Pengamatannya digitalisasi yang sudah merambah hingga ke desa dan kampung-kampung belum membawa kesejahteraan bagi masyarakat.
Inilah semestinya, kata Hempri, yang harusnya disampaikan para cawapres.
“Internet masuk desa, tapi masyarakat tidak produktif.”
Adapun soal penyalahgunaan data digital yang dikhawatirkan pelaku usaha UMKM terkait dengan “jumlah omset yang berimplikasi pada pajak”.
Dalam banyak kasus, para pelaku UMKM tidak mau memberikan data mereka kepada pemerintah lantaran merasa tidak aman.
Sehingga dampaknya pemerintah sampai saat ini tidak punya informasi valid soal seberapa besar pelaku usaha UMKM yang ‘naik kelas dan belum naik kelas’.

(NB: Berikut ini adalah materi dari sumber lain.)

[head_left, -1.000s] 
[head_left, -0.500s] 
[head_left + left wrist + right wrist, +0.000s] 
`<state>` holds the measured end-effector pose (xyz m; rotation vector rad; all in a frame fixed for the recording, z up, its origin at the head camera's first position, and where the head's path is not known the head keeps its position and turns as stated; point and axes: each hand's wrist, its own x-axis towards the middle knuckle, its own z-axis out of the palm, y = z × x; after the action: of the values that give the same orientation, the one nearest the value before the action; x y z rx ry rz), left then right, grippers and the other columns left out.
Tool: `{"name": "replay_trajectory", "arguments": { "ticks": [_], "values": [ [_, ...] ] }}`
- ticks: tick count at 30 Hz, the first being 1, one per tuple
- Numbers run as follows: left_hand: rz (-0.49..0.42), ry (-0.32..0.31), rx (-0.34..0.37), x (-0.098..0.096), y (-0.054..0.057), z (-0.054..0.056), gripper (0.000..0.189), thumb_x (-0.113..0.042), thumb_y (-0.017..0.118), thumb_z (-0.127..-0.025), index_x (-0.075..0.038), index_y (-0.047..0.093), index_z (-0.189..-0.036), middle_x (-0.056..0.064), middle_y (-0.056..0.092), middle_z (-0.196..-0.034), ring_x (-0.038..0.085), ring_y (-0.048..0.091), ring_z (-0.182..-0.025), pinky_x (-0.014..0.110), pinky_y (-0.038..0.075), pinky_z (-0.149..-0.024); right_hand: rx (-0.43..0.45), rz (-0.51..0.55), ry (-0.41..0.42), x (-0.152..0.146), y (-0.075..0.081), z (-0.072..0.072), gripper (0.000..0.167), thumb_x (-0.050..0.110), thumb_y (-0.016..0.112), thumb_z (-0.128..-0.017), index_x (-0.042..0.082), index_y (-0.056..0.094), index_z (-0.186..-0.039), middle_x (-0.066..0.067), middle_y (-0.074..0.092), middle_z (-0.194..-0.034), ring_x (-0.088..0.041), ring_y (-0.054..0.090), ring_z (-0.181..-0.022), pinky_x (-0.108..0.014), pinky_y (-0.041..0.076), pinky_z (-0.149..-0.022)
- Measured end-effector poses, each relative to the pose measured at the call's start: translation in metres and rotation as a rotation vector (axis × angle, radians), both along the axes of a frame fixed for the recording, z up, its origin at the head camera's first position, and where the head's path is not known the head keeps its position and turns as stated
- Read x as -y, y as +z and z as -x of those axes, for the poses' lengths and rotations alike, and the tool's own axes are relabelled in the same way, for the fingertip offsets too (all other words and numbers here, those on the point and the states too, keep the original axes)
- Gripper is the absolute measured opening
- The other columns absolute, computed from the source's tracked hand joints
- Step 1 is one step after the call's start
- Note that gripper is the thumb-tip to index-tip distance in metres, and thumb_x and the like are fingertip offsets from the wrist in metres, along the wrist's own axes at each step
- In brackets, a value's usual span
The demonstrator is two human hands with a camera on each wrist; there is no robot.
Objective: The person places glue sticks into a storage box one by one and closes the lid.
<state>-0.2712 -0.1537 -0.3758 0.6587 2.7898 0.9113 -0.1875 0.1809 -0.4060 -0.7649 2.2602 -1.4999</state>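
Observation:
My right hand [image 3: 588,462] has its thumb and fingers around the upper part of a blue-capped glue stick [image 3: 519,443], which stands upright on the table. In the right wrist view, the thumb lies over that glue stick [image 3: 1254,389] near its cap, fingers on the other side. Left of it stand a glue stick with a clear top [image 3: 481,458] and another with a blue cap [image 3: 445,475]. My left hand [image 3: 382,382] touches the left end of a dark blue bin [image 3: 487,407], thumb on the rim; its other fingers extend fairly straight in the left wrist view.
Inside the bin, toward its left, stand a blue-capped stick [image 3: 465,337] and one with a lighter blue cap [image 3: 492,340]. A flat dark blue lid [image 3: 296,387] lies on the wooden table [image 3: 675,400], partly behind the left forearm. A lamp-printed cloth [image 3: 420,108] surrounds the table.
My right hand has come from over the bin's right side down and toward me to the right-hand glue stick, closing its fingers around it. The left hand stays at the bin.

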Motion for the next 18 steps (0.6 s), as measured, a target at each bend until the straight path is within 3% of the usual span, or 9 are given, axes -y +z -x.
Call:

Sementara Izzudin Al Farras Adha, peneliti Institute for Development of Economics and Finance (INDEF) dengan minat penelitian mencakup pengembangan ekonomi regional, ekonomi digital, dan Usaha Kecil Menengah (UKM), menyoroti isu keuangan sebagai satu isu krusial yang terlewat pada debat malam ini.
“Dengan target pertumbuhan ekonomi yang sangat tinggi dari ketiga paslon, 5,5%-7%, membutuhkan salah satunya laju kredit perbankan yang tinggi. Namun, laju kredit perbankan yang tidak sampai 10 persen menyulitkan dorongan pembangunan yang lebih massif kedepannya sehingga memberatkan capaian target pertumbuhan ekonomi tiap capres,” ujarnya.
“Selain itu, masyarakat kelas bawah yang memiliki tabungan memiliki tren kecenderungan “makan tabungan” yang ditandai dari semakin kecilnya angka rata-rata saldo per rekening, dari 3 juta (2019) ke 1,9 juta (Sep 2023),” pungkasnya.